Exactly the lines from the beginning of the material to the line with "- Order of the" are to be repeated, both ends included.

MATERIAL PROVIDED START

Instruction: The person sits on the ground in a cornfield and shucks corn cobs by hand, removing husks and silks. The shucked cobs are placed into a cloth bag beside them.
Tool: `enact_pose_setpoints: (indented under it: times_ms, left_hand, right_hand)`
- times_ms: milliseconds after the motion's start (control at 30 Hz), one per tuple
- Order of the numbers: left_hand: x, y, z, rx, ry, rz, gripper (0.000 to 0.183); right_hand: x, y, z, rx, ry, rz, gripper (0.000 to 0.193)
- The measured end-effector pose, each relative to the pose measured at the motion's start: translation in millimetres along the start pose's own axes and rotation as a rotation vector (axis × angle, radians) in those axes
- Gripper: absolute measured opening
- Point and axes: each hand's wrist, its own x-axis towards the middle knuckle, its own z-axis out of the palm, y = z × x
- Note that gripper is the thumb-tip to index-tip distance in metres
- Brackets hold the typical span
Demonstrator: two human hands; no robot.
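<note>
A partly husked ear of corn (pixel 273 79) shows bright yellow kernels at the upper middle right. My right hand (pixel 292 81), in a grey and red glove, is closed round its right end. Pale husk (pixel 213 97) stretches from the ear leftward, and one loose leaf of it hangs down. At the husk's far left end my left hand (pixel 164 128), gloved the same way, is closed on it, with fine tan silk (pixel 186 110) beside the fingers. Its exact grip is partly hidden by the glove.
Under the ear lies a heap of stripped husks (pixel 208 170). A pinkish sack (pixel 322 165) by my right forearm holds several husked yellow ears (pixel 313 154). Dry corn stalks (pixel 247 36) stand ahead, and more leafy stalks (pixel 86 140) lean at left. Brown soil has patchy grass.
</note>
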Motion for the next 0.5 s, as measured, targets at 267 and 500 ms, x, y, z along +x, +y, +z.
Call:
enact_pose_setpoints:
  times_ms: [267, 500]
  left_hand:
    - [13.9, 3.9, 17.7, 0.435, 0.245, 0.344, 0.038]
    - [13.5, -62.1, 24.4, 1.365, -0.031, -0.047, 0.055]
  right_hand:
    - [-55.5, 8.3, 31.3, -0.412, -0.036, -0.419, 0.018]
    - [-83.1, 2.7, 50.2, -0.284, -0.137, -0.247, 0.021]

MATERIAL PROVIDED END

RESULT OF THIS EXERCISE —
Instruction: The person sits on the ground in a cornfield and shucks corn cobs by hand, removing husks and silks. The shucked cobs are placed into a cloth bag beside them.
Tool: `enact_pose_setpoints: (indented under it: times_ms, left_hand, right_hand)`
- times_ms: milliseconds after the motion's start (control at 30 Hz), one per tuple
- Order of the numbers: left_hand: x, y, z, rx, ry, rz, gripper (0.000 to 0.183); right_hand: x, y, z, rx, ry, rz, gripper (0.000 to 0.193)

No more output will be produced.